- [What to do] Filter the records down to the lines that hold the word "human", and copy each of those lines.

- [Data extracted from a collection]
[Start of Attachment]

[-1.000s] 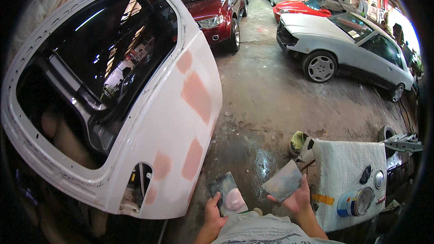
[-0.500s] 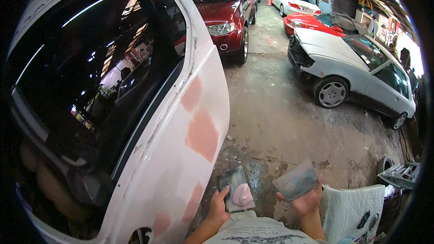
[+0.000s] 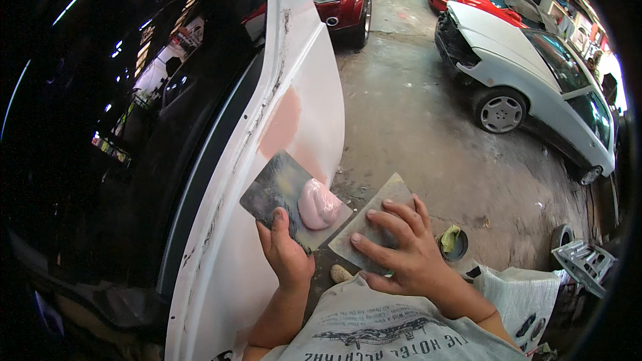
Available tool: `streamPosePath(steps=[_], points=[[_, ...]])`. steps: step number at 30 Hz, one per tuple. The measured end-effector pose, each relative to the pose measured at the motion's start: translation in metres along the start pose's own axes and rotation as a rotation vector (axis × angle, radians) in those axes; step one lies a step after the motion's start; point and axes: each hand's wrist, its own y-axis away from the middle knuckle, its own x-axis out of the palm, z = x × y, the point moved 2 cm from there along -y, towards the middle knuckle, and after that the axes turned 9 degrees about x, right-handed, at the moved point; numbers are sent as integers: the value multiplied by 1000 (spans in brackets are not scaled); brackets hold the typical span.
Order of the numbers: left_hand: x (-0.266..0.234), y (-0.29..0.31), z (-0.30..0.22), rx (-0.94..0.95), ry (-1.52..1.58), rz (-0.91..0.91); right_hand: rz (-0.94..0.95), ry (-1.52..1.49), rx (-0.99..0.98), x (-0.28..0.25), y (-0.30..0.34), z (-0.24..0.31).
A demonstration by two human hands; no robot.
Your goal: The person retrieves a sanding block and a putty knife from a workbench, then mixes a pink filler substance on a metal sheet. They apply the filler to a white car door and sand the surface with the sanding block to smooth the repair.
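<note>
My left hand [image 3: 289, 254] grips a smeared flat putty plate [image 3: 271, 184], thumb on top, its other fingers mostly hidden beneath. A glossy mound of pink body filler [image 3: 317, 204] sits toward the plate's right side. In my right hand [image 3: 411, 251] is a thin, greyish, see-through putty spreader [image 3: 394, 194]; the fingers lie across its upper face, with the thumb near the lower edge. The spreader is tilted, its left corner close to the plate. Just beyond the plate, at left, stands a white car body panel [image 3: 314, 87] with dull pink filler patches [image 3: 281, 124].
Dark car glass [image 3: 127, 180] fills the left. A dark red vehicle [image 3: 338, 3] is ahead, and a white car [image 3: 521, 67] lacking its front end stands right. Near my right arm are an open round container [image 3: 455, 244], a white-wrapped block [image 3: 525, 294] and a metal frame [image 3: 585, 264].
Both hands have risen and come together, bringing plate and spreader close to each other. My right hand has turned from palm up to fingers over the spreader. The view has tipped downward.
</note>
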Motion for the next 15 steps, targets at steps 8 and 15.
streamPosePath(steps=[8, 15], points=[[28, -25, 21, 210, -144, -109, 68, -84, -132, 12, -64, -48], [53, -58, 42, 252, -240, -342, 464, -557, -83, 41, -95, -131]])
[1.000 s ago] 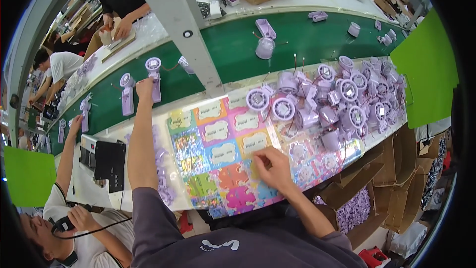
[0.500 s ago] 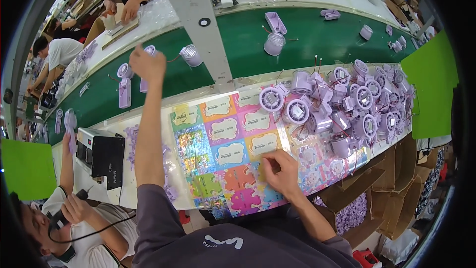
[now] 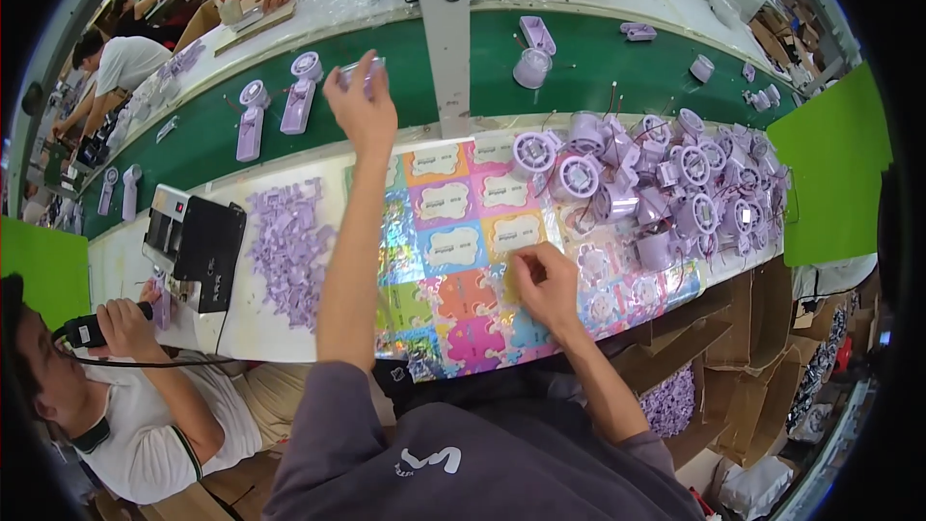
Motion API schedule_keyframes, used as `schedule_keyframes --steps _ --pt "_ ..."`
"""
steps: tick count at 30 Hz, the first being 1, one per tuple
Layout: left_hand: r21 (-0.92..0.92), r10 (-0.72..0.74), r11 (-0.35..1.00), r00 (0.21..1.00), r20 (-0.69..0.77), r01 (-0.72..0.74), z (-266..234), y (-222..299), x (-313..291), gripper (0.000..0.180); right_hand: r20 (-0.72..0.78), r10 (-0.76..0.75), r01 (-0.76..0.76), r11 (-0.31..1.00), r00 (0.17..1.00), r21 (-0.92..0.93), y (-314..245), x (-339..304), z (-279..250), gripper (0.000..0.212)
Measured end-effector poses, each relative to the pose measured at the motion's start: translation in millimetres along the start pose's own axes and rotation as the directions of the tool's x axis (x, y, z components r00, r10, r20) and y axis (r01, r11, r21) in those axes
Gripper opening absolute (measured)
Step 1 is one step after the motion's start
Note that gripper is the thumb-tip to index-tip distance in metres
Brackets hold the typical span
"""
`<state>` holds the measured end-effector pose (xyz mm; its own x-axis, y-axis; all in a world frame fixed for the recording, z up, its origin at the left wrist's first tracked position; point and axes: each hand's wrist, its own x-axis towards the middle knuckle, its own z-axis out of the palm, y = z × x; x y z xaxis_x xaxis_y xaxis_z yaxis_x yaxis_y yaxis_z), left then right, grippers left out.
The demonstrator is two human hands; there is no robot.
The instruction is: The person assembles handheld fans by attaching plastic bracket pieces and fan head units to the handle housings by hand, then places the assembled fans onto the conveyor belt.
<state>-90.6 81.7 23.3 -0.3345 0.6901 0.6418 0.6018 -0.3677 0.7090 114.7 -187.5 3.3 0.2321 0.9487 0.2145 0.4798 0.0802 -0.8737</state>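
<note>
My left hand [image 3: 365, 114] reaches over the green conveyor belt [image 3: 410, 53]. Its fingers are spread around a lilac cup-shaped part [image 3: 361, 75], partly hidden behind them; firm contact cannot be made out. Just left of it on the belt lies a lilac handheld fan body [image 3: 299, 101], with a second fan body [image 3: 251, 125] beyond. My right hand [image 3: 548, 287], loosely curled with nothing visible in it, hovers over or rests on a colourful printed sheet [image 3: 458, 294]. To its right, lilac fan heads [image 3: 675, 178] with thin wires lie heaped on the table.
Small lilac parts [image 3: 289, 251] are piled beside a black machine [image 3: 207, 246]. A co-worker at left holds a black power screwdriver [image 3: 96, 330]. A metal post [image 3: 446, 39] rises at the belt's near edge. Cardboard boxes [image 3: 762, 328] stand below right; a green panel [image 3: 830, 169] borders the table.
My left hand has left the fan body, now lying on the belt, and moved right to the cup-shaped part. My right hand stays curled over the sheet. The view has shifted left.
</note>
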Motion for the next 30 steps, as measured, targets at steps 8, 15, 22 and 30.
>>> schedule_keyframes --steps 8,15,22,30 --pt "-0.543 -0.376 0.734 0.910 0.177 0.409 -157 80 -165 0.039 0.094 0.110 -0.108 0.994 0.989 -0.028 9 9 2 0.010" --pt "-0.385 -0.186 0.847 0.882 0.434 0.368 -178 63 -220 0.036 0.150 -0.463 0.426 0.877 0.874 0.224 -99 64 86 0.010" --pt "-0.543 -0.214 0.711 0.873 0.439 0.447 -171 60 -216 0.032 0.571 -0.591 0.788 0.589 0.570 -0.177 -108 87 200 0.018" --pt "-0.561 -0.390 0.564 0.795 0.465 0.606 -172 51 -205 0.029 0.318 -0.584 0.647 0.750 0.746 -0.141 -107 101 157 0.032"
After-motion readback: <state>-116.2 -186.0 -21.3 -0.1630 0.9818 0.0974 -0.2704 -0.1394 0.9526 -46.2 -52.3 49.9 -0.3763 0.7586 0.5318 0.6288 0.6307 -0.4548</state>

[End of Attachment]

- [Task output]
A demonstration by two human hands; no robot.
The demonstrator is two human hands; there is no robot.

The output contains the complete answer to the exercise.